I’ll just point out that there are evangelical protestants who disagree with you and follow what you’ve (mis)stated the Catholic position to be; but suffice it to simply be an example of what others have stated - we can’t generalize protestant beliefs/practices.
The Catholic Catechism states on baptism the following:
1213 Holy Baptism is the basis of the whole Christian life, the gateway to life in the Spirit (vitae spiritualis ianua),4 and the door which gives access to the other sacraments. Through Baptism we are freed from sin and reborn as sons of God; we become members of Christ, are incorporated into the Church and made sharers in her mission: "Baptism is the sacrament of regeneration through water in the word."5
If regeneration, freedom from sin, adoption, and being incorporated into the Church all occur at baptism, then it seems to me that Catholics believe baptism is what makes someone a Christian. How am I misstating the Catholic position? (I’m aware about baptism of desire and baptism of blood, but it seems that this applies to people who explicitly wanted to be baptized but died before having the opportunity.)
Can you name me an actual evangelical Protestant who believes baptism is what makes someone a Christian? It’s been a defining feature of Evangelicalism for its entire existence that a person is joined to Christ the moment he places his faith and trust in him and repents of sin, irregardless of whether this takes place during baptism or on a street corner somewhere.
Yes Presbyterians do practice infant baptism as you said.
And as to baptism not required, from the PCUSA perspective…
“Can a person who is not baptized be saved?”
“In a word, yes; but this by no means diminishes the importance of the sacrament. To insist on baptism as necessary for salvation would be to impinge on the limitless sovereignty of God, one of the essentials of the Reformed theological tradition. At the same time, baptism is an indispensable part of Christian life (Rom. 6:3–4), Christian identity (Gal. 3:27–28), and the church’s mission (Matt. 28:19).”

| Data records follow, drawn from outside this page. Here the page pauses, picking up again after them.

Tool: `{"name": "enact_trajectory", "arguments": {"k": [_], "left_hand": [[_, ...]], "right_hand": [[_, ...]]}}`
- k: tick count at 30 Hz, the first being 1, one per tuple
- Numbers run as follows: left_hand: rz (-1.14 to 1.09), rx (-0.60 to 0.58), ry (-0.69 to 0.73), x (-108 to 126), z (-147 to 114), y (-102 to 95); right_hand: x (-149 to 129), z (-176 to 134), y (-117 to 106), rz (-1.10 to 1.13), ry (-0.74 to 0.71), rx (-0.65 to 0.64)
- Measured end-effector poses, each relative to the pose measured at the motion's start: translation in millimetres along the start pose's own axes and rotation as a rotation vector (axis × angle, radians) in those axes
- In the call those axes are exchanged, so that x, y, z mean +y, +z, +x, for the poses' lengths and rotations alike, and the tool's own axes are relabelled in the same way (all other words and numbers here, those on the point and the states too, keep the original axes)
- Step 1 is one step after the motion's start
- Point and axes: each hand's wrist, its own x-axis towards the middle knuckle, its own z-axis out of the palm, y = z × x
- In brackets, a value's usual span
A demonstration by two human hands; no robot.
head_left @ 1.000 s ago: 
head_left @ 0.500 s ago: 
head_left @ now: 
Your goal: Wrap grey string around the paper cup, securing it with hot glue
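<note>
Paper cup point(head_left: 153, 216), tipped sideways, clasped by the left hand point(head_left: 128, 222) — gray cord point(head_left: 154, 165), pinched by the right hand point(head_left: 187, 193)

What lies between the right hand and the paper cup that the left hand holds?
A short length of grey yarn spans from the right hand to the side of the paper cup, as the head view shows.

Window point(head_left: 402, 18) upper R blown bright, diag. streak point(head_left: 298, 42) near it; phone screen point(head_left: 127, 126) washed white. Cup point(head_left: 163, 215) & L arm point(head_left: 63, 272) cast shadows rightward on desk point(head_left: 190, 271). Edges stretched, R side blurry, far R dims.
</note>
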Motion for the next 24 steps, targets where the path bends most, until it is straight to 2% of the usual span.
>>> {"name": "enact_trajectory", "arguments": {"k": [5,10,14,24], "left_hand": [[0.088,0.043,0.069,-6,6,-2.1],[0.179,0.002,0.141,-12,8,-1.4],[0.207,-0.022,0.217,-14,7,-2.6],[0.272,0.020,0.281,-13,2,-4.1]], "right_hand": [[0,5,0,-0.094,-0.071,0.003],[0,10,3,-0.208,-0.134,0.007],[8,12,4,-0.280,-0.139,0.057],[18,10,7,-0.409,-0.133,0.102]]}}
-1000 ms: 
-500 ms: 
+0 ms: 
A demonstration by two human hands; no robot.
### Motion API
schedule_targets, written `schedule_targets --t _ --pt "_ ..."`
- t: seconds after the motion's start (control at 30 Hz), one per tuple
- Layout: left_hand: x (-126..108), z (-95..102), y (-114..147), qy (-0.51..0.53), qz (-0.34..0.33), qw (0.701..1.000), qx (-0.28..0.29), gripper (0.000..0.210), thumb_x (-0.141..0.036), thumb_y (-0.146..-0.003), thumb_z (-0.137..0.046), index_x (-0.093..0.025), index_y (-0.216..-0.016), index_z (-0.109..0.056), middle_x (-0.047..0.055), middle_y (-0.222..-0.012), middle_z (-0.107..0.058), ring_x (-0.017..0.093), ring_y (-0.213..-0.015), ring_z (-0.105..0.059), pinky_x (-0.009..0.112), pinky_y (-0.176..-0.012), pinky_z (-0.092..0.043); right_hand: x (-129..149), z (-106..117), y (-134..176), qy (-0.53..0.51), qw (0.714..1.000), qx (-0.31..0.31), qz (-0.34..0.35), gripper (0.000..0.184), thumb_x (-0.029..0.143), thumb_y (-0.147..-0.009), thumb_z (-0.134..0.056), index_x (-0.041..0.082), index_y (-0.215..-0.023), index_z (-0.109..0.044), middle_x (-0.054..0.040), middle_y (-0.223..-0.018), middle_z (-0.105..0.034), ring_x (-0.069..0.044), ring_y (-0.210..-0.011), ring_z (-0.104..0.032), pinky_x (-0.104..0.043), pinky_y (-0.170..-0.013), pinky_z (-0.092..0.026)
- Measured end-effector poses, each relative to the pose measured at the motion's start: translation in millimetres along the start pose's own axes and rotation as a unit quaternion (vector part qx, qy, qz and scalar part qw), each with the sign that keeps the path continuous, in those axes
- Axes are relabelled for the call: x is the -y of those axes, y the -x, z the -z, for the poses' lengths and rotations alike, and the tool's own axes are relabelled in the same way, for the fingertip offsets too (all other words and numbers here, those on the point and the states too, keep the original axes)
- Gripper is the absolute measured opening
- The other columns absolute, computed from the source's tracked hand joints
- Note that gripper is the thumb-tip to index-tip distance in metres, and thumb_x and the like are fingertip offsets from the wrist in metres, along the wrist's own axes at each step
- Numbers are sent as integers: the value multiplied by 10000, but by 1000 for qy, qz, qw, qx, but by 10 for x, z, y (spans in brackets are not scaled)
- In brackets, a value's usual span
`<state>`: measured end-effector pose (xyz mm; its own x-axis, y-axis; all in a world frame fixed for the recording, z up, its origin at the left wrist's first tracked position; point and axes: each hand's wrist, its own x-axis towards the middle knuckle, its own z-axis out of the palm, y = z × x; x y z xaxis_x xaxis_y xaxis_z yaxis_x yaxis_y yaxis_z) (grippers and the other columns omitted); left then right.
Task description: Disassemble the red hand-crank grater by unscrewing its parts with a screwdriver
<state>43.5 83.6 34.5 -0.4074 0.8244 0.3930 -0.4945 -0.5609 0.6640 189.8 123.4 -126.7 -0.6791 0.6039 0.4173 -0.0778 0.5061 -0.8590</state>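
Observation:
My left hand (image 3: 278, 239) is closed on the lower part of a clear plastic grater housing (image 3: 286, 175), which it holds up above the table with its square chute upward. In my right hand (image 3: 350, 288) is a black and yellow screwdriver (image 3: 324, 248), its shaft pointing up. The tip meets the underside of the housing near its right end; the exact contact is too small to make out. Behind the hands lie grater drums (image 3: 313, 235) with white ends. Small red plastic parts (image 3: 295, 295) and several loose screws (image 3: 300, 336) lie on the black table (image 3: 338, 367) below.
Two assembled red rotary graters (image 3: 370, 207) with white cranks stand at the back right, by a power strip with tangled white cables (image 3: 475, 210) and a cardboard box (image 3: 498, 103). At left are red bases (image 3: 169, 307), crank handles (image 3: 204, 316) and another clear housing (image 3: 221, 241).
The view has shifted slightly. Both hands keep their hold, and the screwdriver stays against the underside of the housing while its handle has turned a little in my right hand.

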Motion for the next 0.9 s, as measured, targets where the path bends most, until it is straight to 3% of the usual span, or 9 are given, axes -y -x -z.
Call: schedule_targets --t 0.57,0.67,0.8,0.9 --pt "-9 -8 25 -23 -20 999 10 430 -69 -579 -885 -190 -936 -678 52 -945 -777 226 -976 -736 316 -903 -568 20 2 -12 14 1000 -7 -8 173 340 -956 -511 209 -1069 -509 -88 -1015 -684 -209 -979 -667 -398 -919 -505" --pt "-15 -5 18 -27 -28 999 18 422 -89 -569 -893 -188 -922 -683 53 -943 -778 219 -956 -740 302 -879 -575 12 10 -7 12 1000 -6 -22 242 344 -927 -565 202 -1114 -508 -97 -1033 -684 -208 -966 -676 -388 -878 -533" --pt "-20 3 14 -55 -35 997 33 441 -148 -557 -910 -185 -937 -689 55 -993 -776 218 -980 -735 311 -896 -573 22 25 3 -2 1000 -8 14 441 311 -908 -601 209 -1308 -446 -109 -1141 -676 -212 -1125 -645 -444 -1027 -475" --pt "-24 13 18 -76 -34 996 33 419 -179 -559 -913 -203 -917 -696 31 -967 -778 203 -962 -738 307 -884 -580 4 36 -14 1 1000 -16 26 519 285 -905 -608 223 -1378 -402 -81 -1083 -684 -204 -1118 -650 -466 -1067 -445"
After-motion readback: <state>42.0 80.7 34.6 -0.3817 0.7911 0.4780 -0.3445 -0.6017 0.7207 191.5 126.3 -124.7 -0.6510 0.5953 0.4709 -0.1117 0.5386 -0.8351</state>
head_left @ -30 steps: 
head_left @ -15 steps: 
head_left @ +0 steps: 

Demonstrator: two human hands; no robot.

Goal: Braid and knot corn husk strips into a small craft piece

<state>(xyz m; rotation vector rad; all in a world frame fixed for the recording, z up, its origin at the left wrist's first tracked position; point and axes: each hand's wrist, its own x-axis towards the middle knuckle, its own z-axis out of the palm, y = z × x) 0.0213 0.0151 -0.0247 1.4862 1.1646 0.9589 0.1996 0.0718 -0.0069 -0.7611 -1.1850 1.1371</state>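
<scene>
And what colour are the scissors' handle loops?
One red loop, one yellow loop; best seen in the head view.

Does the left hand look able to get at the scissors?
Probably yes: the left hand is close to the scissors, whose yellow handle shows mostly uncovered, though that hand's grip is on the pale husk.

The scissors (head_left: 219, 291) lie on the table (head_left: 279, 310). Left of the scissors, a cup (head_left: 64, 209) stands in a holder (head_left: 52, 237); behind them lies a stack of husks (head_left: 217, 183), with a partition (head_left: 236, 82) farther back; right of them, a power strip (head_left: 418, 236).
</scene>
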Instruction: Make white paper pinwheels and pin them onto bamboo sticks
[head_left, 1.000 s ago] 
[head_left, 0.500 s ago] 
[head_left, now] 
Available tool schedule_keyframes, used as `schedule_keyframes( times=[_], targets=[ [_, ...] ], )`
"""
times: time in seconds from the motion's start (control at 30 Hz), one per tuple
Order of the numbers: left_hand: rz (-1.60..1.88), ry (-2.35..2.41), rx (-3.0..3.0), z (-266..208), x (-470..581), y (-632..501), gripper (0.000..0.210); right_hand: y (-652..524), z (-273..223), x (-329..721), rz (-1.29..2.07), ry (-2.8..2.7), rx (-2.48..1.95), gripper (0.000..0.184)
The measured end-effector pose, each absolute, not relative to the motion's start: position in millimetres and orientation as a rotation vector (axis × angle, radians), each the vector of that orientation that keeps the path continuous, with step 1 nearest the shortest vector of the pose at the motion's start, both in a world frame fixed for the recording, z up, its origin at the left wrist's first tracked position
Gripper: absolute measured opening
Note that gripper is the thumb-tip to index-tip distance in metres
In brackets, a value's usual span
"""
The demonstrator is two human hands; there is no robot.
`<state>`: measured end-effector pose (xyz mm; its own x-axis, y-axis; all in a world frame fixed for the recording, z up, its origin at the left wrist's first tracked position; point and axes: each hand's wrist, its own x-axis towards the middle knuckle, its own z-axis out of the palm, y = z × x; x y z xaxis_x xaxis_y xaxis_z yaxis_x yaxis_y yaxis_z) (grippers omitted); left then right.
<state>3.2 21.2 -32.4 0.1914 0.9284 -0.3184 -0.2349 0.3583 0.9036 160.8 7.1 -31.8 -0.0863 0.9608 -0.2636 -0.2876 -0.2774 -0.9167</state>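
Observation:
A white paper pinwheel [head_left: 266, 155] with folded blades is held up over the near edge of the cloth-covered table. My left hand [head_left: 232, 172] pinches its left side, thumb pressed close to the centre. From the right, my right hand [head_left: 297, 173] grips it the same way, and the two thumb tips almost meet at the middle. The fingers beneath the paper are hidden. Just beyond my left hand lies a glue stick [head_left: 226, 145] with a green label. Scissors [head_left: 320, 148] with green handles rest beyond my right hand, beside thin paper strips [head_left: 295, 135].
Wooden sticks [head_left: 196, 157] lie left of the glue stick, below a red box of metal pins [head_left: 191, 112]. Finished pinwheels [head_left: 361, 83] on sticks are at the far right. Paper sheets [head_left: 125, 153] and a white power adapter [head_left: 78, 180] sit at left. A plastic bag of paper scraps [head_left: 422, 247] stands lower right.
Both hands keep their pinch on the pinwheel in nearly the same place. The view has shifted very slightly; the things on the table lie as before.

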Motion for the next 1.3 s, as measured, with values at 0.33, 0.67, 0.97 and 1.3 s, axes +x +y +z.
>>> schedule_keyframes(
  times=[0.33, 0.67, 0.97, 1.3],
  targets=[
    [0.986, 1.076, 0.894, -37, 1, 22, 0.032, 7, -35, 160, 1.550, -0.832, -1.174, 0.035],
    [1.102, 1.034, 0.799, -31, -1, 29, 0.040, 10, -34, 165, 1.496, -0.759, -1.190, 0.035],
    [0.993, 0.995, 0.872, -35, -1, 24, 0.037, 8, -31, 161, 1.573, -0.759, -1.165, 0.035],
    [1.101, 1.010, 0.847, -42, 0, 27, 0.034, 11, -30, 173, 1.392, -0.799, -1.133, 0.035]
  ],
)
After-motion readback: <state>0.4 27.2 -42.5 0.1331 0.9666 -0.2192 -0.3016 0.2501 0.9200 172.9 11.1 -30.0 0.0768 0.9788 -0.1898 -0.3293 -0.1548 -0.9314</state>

presbyterianmission.org/story/what-presbyterians-believe-the-sacrament-of-baptism/
PCUSA hasn’t been representative of evangelical Presbyterianism for sometime. But even they deny baptismal regeneration, while also affirming the importance of baptism.
What the Westminster Confession (Presbyterianism’s most important confession of faith) states on baptism is this:
Of Baptism
I. Baptism is a sacrament of the New Testament, ordained by Jesus Christ,[1] not only for the solemn admission of the party baptized into the visible Church;[2] but also to be unto him a sign and seal of the covenant of grace,[3] of his ingrafting into Christ,[4] of regeneration,[5] of remission of sins,[6] and of his giving up unto God, through Jesus Christ, to walk in the newness of life.[7] Which sacrament is, by Christ’s own appointment, to be continued in His Church until the end of the world.[8]
{Cut for space}
IV. Not only those that do actually profess faith in and obedience unto Christ,[11] but also the infants of one, or both, believing parents, are to be baptized.[12]
V. Although it is a great sin to contemn or neglect this ordinance,[13] yet grace and salvation
are not so inseparably annexed unto it, as that no person can be regenerated, or saved, without it:[14] or, that all that are baptized are undoubtedly regenerated.[15]
VI. The efficacy of Baptism is not tied to that moment of time wherein it is administered;[16] yet, notwithstanding, by the right use of this ordinance, the grace promised is not only offered, but really exhibited, and conferred, by the Holy Ghost, to
such (whether of age or infants) as that grace belongs unto, according to the counsel of God’s own will, in His appointed time.[17]
Paragraph 5 points out that while baptism should not be neglected unbaptized people can still be saved and baptized people might not have been regenerated. Paragraph 6 ties baptismal theology to the Calvinistic doctrine of election. Some are predestined to salvation, while others are predestined to damnation. Baptism of infants does not change this.
This is why the Confession can say that the grace promised in baptism is really conferred, eventually (note the first sentence of paragraph 6), to those the grace “belongs unto”. The grace does not belong to those infants or adults who are not among the elect, and so baptism will not be effective.
For those who are among the elect, the grace promised in baptism will be conferred at the moment of regeneration (which doesn’t occur at infancy but in God’s appointed time").
Another Reformed confessional writing, the Heidelberg Catechism states in question 72: “Does this outward washing with water itself wash away sins? Answer: No, only Jesus Christ’s blood and the Holy Spirit cleanse us from all sins.”
In historic Reformed theology, the sacraments only become effective through the faith of the one receiving the sacrament. Question 91 of the Westminster Shorter Catechism states: "
How do the sacraments become effectual means of salvation? Answer: The sacraments become effectual means of salvation, not from any virtue in them or in the one who administers them, but only by the blessing of Christ, and the working of his Spirit in those who by faith receive them."